__TASK STATEMENT__
Please state how many lines in the records that follow include "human", with no other output.

Source data:

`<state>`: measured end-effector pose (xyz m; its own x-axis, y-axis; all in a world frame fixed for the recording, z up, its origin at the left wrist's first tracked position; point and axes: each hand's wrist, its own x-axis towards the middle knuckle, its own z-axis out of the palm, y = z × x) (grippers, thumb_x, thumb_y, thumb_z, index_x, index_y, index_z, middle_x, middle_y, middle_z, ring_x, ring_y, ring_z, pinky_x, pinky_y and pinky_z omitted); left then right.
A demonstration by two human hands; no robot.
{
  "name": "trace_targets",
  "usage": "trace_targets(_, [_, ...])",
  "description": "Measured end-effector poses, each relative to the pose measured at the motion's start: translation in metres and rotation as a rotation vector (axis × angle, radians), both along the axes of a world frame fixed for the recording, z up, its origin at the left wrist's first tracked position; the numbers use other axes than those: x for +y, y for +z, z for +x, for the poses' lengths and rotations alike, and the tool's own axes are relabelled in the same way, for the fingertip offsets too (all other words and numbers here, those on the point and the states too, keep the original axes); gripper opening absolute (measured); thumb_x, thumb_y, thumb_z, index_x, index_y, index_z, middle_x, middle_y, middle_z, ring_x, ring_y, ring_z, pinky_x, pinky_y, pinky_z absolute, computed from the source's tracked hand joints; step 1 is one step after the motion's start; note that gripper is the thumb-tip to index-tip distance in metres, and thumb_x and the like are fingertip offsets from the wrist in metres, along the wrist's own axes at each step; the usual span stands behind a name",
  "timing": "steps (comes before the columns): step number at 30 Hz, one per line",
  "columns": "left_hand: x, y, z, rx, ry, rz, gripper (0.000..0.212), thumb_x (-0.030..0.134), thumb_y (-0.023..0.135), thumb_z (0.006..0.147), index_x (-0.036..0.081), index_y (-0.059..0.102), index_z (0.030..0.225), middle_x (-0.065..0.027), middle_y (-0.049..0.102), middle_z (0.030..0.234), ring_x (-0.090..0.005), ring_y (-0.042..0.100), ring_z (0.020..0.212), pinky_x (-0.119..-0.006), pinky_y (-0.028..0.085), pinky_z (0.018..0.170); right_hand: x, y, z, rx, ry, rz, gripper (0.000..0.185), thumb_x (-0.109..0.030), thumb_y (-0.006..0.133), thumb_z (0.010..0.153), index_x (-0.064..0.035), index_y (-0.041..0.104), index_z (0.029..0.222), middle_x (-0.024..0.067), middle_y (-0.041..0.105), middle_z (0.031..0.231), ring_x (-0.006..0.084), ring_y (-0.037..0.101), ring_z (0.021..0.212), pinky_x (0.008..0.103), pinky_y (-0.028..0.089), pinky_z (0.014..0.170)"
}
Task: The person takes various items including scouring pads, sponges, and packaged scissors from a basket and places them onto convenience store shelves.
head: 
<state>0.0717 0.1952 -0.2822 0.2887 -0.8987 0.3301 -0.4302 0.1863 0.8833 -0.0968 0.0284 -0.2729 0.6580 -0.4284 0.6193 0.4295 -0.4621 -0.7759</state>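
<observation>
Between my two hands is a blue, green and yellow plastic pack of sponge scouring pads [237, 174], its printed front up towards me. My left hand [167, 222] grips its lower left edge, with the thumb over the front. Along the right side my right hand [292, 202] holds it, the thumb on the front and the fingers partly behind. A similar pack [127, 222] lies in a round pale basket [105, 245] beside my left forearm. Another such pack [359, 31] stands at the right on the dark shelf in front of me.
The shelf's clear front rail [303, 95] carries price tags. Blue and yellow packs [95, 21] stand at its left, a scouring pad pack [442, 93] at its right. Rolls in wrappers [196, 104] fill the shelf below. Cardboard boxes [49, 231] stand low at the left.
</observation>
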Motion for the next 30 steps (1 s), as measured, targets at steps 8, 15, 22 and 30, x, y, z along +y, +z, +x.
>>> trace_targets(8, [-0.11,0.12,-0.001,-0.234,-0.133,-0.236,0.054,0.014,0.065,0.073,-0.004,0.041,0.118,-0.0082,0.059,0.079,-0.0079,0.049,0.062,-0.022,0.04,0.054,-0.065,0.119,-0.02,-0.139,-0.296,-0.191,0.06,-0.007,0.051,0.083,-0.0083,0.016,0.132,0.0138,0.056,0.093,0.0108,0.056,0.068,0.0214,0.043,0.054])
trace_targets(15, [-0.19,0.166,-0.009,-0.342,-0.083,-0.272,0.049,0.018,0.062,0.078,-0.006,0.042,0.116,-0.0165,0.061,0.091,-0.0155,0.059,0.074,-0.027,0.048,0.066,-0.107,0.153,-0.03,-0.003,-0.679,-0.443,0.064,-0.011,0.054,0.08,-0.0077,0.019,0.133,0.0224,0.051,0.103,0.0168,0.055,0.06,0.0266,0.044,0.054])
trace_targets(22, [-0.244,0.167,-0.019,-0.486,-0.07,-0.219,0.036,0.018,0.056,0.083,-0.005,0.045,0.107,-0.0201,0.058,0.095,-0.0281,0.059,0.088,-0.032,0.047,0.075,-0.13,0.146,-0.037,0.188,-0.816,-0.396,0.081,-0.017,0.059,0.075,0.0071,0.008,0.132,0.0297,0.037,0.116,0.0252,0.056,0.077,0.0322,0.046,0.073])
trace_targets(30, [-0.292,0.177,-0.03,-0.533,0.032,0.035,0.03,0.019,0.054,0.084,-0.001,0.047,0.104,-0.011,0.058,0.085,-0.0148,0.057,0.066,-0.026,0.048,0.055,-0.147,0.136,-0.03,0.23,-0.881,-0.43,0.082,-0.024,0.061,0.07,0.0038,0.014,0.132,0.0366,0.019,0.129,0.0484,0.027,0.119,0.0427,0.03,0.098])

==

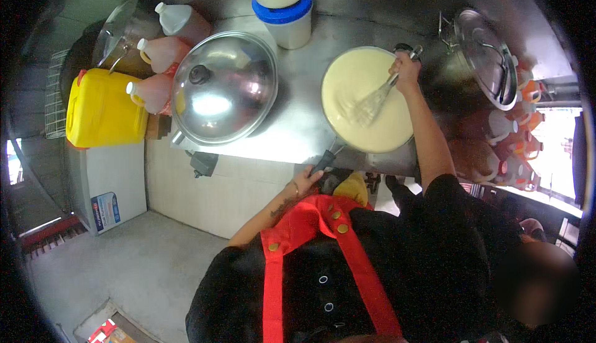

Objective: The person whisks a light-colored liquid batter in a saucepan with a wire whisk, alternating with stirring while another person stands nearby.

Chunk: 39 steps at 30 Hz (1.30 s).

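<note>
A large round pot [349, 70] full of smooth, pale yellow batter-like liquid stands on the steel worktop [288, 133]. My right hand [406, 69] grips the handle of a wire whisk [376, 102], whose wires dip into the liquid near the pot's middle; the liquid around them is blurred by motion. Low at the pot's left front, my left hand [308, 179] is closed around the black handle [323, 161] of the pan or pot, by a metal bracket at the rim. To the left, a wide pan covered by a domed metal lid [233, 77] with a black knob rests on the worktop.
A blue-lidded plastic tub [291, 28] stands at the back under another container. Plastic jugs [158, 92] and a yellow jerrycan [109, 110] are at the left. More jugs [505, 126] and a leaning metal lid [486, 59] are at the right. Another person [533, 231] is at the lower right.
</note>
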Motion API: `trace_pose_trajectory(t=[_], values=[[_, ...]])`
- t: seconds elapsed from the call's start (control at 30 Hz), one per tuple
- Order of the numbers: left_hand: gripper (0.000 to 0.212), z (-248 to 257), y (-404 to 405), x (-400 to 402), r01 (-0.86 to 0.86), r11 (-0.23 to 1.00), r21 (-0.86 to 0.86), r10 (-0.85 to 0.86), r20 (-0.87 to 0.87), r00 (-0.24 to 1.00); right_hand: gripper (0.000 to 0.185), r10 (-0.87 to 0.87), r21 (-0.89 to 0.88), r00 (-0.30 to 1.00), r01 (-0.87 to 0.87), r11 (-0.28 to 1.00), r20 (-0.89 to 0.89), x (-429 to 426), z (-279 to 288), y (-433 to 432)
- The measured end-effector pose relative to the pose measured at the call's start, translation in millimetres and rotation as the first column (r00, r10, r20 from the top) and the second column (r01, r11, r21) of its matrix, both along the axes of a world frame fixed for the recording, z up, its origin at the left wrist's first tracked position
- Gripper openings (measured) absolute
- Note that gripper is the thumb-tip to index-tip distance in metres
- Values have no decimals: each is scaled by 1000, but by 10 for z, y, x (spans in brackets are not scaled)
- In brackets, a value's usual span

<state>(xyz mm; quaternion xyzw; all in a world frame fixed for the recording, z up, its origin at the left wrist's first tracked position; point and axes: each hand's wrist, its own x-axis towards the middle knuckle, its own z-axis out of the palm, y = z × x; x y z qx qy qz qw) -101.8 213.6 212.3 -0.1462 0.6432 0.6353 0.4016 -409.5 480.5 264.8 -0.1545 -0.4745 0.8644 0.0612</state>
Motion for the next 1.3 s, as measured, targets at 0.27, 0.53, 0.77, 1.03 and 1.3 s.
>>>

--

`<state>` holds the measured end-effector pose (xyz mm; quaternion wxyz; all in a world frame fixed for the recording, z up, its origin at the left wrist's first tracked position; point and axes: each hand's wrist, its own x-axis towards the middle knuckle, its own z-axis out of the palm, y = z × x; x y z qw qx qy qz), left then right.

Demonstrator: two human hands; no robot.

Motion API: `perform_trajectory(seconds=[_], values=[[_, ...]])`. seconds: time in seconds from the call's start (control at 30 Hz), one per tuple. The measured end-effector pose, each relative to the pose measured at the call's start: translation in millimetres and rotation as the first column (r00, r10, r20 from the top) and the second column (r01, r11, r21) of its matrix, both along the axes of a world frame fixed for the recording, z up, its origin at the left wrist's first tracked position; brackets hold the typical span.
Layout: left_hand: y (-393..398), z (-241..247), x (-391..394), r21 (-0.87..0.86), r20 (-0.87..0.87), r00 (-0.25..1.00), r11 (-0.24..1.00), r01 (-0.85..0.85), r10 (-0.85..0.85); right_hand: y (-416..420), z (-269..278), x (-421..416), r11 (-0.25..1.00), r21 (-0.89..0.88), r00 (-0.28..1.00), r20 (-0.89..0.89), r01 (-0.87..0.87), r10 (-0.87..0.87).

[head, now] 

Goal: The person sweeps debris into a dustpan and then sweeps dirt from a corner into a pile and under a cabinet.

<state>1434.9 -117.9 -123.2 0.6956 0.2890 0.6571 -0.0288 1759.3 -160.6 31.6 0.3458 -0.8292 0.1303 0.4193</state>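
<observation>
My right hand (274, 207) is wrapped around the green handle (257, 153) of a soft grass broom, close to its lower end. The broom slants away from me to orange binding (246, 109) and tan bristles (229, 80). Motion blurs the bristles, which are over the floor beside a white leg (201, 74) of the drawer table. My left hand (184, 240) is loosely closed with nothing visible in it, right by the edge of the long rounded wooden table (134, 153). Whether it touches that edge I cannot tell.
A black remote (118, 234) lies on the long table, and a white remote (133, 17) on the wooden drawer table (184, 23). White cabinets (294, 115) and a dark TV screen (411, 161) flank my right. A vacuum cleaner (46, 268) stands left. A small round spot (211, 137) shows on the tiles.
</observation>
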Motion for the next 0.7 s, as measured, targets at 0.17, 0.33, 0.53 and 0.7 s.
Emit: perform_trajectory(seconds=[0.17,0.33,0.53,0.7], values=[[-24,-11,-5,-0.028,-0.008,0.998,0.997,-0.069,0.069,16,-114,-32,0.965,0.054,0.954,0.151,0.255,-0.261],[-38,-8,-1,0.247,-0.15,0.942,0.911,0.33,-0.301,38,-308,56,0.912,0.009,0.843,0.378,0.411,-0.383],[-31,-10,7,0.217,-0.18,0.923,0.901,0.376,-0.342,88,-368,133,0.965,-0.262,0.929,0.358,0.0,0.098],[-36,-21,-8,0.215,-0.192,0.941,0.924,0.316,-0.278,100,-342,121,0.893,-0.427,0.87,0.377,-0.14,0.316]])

__RESULT FOR THIS TASK__
2